French right on the rise

October 16, 1991
Issue 

By Angela Matheson

PARIS — At the hub of the underground railway, the Metro, a student chamber orchestra from the nearby ecole earns money for course fees by playing Stravinksy. Close by a middle-aged man sits with a tin, requesting coins from passers-by. A dignified sign explains he has no work.

Soon, two armed men in military clothing appear and jostle the man to his feet. They are the Metro police, who patrol an increasingly violent and crime-ridden underground. Their job is to evict the thousands of jobless, destitute and mentally ill who shelter underground and eke out a living by begging or selling nuts, trays of fruit or cheap jewelry.

Unlike the orchestra, which has been issued a permit to busk by the transit authority, the man has no licence to beg and is moved on.

Scenes like these are becoming common in Western Europe. Economic decline within the capitalist countries, combined with the collapse of socialism in the east, has sparked a retreat from the welfare state.

Gone is any expectation that the state should provide for the victims of economic failure. What is emerging is the early industrial idea of blaming the victim, dividing the human fallout into the deserving and undeserving poor. A Metro policeman explained, "We let the orchestra play, as they are students and need money. But beggars just ask for money."

Outside, on Boulevarde St Michele, hundreds of tourists relax at pavement cafes, surveying Notre Dame across the Seine. In bizarre contrast, a small demonstration of up to 300 people marches under green and red banners, protesting against the lack of housing for the poor. Their handout explains that homeless immigrants are to be evicted this month from a tent city on the outskirts of Paris. More than 100 families have been living in tents since July.

Homelessness is increasing in France. According to government statistics, Paris has 60,000 inadequately housed people who are either destitute or on incomes too low to enable them to pay rent. Many are Algerian immigrants. Yet 120,000 lodgings stand empty in Paris, many owned by local government and councils unwilling to drop rents to affordable levels.

The march is stopped at Pont Neuf, where 50 armed police equipped with riot gear and five large vans have formed a barricade. The spokesperson for the demonstration, a member of the socialist group Red Green, makes a short speech calling for social justice.

"We wish to make Paris a city where people live rather than an international shop window", he says. Soon after, the demoralised crowd disperses.

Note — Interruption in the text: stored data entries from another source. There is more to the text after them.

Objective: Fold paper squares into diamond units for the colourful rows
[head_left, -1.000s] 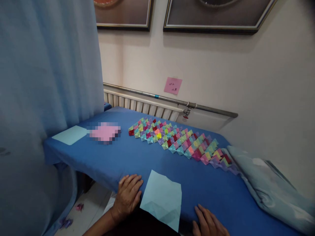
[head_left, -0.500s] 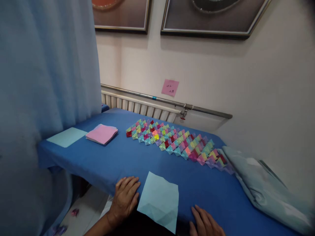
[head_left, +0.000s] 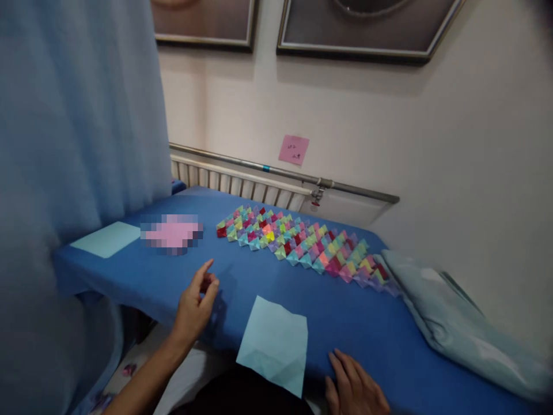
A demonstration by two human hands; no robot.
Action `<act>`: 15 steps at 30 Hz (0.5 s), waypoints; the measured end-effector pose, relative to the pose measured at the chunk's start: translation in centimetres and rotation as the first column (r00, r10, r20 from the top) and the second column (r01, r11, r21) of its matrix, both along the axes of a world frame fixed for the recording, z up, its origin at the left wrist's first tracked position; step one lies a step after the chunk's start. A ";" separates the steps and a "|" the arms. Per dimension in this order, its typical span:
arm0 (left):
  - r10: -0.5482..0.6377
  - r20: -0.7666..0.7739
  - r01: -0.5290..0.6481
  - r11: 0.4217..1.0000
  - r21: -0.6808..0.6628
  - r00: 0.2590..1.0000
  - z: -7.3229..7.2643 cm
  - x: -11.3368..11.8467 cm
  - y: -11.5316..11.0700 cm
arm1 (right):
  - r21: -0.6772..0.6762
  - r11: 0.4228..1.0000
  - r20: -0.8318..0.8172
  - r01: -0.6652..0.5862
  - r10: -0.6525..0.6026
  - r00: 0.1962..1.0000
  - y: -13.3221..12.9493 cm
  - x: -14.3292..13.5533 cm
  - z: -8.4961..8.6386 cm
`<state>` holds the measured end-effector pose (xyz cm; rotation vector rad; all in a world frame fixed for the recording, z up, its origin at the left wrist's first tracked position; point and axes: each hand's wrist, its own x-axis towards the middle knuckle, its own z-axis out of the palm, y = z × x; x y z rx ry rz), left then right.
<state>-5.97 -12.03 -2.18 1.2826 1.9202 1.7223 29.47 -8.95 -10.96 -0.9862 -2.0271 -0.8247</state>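
Observation:
My left hand (head_left: 196, 297) is raised over the blue-covered table (head_left: 173, 282), its index finger stretched toward the stack of pink paper (head_left: 173, 231) and its thumb apart from it. It holds nothing. A creased light-blue sheet of paper (head_left: 275, 343) lies at the near edge, between my two hands. My right hand (head_left: 356, 383) rests on the cloth to the right of that sheet, fingers stretched out and nothing in them. Another pale blue-green sheet (head_left: 107, 239) lies flat at the far left, beside the pink stack, which is blurred into coarse blocks.
Rows of folded, many-coloured paper pieces (head_left: 298, 239) stretch across the back of the table. A folded pale-green blanket (head_left: 453, 328) lies at the right. On the left hangs a blue curtain (head_left: 82, 127). A radiator (head_left: 237, 183) and pipe run along the wall.
My left hand has lifted off the table edge beside the light-blue sheet and moved forward and left, its index finger extending. My right hand stays resting on the cloth.

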 end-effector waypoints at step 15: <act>-0.771 -0.074 0.695 0.607 -0.385 0.632 0.4 2.0 -1.8 | -0.277 0.960 -0.133 0.041 -0.080 0.988 -2.5 -1.6 1.2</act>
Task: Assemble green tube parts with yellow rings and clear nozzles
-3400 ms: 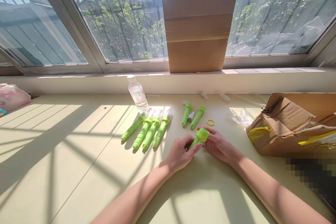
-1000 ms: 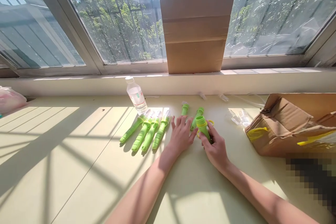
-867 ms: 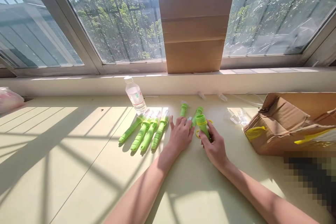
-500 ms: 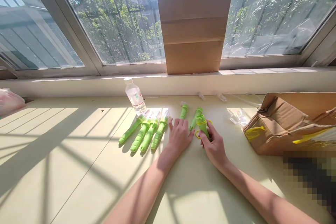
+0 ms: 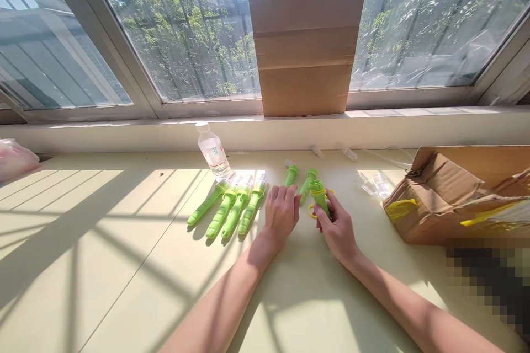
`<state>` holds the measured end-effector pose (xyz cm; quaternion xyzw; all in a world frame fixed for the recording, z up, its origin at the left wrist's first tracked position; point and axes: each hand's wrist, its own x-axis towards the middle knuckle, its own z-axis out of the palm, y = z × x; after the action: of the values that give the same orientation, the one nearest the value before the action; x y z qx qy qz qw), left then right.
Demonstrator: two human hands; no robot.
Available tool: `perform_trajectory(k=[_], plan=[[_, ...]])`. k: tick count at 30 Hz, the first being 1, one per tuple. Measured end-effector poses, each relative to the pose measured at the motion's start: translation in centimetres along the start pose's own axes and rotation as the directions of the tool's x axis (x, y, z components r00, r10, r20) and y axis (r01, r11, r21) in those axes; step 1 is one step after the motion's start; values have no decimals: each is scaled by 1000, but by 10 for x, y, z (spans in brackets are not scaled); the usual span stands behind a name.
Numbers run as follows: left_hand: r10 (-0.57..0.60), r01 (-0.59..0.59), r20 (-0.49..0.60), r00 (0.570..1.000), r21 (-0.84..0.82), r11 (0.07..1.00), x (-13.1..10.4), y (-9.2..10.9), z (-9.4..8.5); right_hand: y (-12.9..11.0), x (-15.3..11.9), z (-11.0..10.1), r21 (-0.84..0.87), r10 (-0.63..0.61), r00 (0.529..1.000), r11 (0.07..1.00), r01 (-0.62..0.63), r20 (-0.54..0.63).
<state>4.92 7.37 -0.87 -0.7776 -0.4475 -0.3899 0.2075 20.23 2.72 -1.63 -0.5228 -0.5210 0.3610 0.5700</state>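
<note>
Compared with half a second ago, the left hand (image 5: 282, 210) has curled: its fingers, then spread flat on the surface (image 5: 124, 265), are now drawn in and bent down over something small beside the two loose green parts (image 5: 298, 180). What lies under them is hidden, so whether they grip anything cannot be told. Against the oldest view the change is bigger: both hands then held one green tube low at the centre, and now only the right hand (image 5: 337, 226) has it.

The right hand grasps the tube (image 5: 320, 202) upright, fingers clenched round its lower half, the threaded open end up. The tube stands at about 3 o'clock of the left hand, just beside it. A yellow ring (image 5: 312, 210) lies on the surface touching the tube's foot, at its 9 o'clock; a second yellow band sits round the tube under the thread.

Both forearms come in from 6 o'clock, the left slanting toward 1 o'clock, the right toward 11 o'clock, wrists low over the surface.

At 9 o'clock of the left hand four finished green pieces (image 5: 226, 205) lie side by side. A bottle (image 5: 213, 150) leans at their 12 o'clock. A torn box (image 5: 459, 193) lies at 3 o'clock, well apart.
</note>
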Motion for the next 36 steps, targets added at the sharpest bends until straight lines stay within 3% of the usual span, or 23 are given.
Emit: perform_trajectory(k=[3, 7, 12, 16, 21, 30, 33, 36], plan=[[-37, 37, -24, 999, -33, 999, 0, -2, -3, 1, -1, 0, -53, -34, 999, 998, 36, 30], [-77, 81, 58, 995, -71, 994, -2, 0, -6, -3, -3, 0, -104, -87, 994, 990, 94, 70], [-48, 62, 125, 991, -111, 992, -4, 4, -8, -8, -3, 2, -116, -91, 995, 989, 95, 40], [-76, 82, 83, 994, -76, 994, -4, 1, -2, -5, -2, 1, -102, -75, 996, 992, 79, 49], [-212, 207, -31, 977, -111, 972, -5, -9, 9, -4, -2, 1, -172, -115, 991, 977, 125, 66], [-267, 243, -34, 963, -320, 916, -6, -13, 8, -2, -5, 3, -413, -212, 974, 882, 227, 82], [-343, 300, -54, 938, -373, 878, -5, -14, 8, 0, -5, 3, -462, -221, 969, 853, 245, 105], [-457, 395, -78, 886, -389, 832, -3, -15, 8, 1, -5, 3, -541, -231, 963, 797, 271, 142]])
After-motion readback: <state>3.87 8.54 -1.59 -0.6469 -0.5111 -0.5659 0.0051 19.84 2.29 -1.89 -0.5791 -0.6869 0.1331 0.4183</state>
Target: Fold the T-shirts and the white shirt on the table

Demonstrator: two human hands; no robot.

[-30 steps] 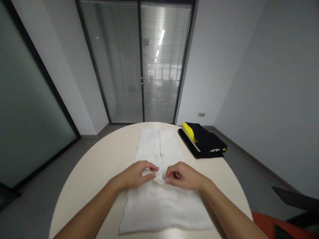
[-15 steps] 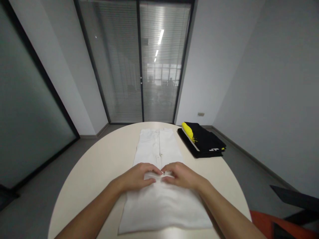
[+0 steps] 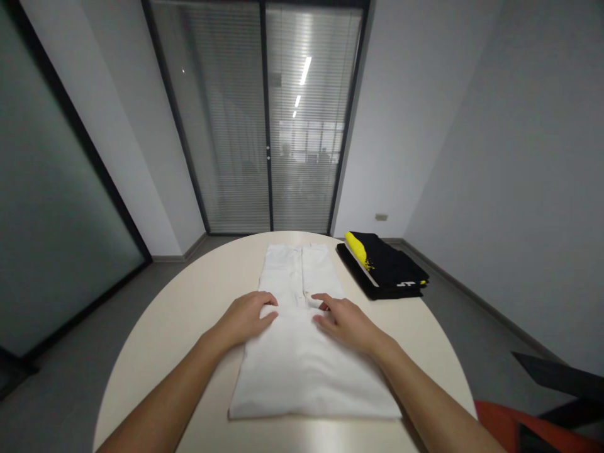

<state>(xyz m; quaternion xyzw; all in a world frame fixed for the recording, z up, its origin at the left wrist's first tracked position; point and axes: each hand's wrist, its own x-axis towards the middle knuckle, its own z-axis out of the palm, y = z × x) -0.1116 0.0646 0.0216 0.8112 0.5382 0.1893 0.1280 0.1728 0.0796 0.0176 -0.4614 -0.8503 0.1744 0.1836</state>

The right is on the rise. Fuelled by the collapse of Stalinism in the east and the disintegration of the Soviet Union, conservatives are mounting attacks on the left with increasing vigour. rancois Leotard announced the end of Marxism in France at a recent press conference.

"It has been in France that the corpse of Marxism is the bulkiest, the most dug up. It is now that we leave it buried", he said.

And in a recent address, the leader of the extreme right-wing National Front, Jaques Le Pen, called for the "demarxisation" of France, telling members that the "collapse of communism is not enough and the desocialisation of the world has just begun".

The right is confident. In a recent interview with Le Monde, former conservative president Giscard d'Estaing said, "It is to us that sense returns and for us to restore justice".

The left is in disarray. The Socialist Party has publicly broken off contact with the Communist Party leadership after the socialist first secretary, Pierre Mauroy, warned that the collapse of communism could result in the entire left being swept away in the ruins.

And in a three-day debate which ended on September 6, reformers within the Communist Party calling for the resignation of general secretary Georges Marchais found themselves supported by MPs, party economists and trade unionists operating outside the reform movement.

Mauroy said he would bypass the Communist leadership and work with dissident MPs. "The CP will not change and we believe it will collapse", he said. Eight of the 26 Communists in the national assembly have called for Marchais to resign.

But in the September 7 issue of the CP's newspaper, L'Humanite, the editorial warned that the witch-hunt of the CP by right-wing forces would soon extend to all left groups. It argued:

"Following the logic of the right, it will be necessary for them to take in as their victims also the Socialist Party and, more broadly, all those who identify with progressive values or who simply affirm their attachment to democracy ..."

Signs of a more active suppression of the left are emerging. A furore was caused recently when the right-wing council of the provincial town LaGarene-Colombes renamed a square named after a local Communist member of the resistance who was shot by the Nazis. Other place names commemorating resistance heroes who were not Communists are not being renamed.

Despite the obvious decline of the French economy, the right has seized upon the fall of socialism in eastern Europe as an argument justifying capitalism as the only option. And there are more sinister signs that the left will face hard times in the near future. In his recent address, Le Pen outlined a policy to legislate against left groups:

"It is necessary that we make a legal case against socialism as an ideology which has produced crimes, not because of Stalinism, but by the very nature of its revolutionary method", he said.